- Data segment:
::::::
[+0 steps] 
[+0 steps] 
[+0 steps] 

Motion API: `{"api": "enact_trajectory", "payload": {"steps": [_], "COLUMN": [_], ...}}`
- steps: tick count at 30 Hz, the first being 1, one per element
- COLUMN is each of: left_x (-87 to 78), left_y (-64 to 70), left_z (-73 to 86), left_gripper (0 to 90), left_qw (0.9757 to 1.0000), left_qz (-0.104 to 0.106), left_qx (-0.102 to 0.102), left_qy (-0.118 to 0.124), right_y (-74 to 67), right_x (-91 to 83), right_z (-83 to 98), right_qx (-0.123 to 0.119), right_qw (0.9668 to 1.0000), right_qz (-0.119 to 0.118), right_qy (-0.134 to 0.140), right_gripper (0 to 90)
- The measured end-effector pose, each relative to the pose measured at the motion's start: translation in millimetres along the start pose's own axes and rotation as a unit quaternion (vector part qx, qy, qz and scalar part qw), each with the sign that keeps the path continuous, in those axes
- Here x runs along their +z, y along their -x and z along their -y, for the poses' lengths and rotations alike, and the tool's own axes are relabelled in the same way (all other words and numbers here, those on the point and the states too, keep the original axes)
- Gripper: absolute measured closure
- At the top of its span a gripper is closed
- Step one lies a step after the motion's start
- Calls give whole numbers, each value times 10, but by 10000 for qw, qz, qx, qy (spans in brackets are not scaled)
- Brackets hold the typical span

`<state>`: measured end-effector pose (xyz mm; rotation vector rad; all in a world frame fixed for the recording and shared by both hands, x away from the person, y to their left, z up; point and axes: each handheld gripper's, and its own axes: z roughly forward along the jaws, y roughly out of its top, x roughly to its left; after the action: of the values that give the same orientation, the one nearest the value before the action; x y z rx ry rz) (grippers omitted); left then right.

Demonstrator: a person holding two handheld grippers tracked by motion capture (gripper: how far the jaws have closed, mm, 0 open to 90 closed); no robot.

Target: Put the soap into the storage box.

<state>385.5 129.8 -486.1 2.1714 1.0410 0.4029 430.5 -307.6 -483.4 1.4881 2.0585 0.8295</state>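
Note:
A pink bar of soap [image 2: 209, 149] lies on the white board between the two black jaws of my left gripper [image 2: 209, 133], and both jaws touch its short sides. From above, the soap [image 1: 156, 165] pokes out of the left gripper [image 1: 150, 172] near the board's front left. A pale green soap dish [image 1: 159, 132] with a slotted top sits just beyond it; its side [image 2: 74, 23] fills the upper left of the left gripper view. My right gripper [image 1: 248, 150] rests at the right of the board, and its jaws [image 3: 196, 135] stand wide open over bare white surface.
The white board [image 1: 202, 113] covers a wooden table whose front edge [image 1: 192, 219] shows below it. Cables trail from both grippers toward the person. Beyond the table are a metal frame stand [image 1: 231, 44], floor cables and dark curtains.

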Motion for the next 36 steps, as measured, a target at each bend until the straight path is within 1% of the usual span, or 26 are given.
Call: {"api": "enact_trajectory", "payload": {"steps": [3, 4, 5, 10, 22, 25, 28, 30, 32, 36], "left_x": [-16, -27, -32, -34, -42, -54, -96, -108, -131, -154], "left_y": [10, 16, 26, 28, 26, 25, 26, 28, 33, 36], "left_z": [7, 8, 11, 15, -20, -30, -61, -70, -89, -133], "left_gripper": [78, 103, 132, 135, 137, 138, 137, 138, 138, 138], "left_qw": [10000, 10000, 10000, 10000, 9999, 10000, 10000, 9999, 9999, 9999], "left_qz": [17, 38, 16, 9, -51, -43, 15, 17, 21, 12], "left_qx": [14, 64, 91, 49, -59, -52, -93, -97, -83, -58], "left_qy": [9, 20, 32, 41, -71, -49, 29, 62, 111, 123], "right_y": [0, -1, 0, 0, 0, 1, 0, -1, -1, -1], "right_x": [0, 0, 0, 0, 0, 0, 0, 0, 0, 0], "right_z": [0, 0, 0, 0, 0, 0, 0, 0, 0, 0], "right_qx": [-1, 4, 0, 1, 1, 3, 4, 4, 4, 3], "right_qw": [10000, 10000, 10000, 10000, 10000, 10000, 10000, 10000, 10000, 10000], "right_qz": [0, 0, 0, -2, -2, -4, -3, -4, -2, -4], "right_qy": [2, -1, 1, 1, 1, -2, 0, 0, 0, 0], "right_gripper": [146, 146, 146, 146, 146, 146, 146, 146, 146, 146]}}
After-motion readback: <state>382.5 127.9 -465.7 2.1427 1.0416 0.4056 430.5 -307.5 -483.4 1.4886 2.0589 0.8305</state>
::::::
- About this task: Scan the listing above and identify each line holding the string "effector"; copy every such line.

- Answer section:
- The measured end-effector pose, each relative to the pose measured at the motion's start: translation in millimetres along the start pose's own axes and rotation as a unit quaternion (vector part qx, qy, qz and scalar part qw), each with the sign that keeps the path continuous, in those axes
`<state>`: measured end-effector pose (xyz mm; rotation vector rad; all in a world frame fixed for the recording and shared by both hands, x away from the person, y to their left, z up; point and axes: each handheld gripper's, and its own axes: z roughly forward along the jaws, y roughly out of its top, x roughly to its left; after the action: of the values that give the same orientation, the one nearest the value before the action; x y z rx ry rz) (grippers omitted); left then right.

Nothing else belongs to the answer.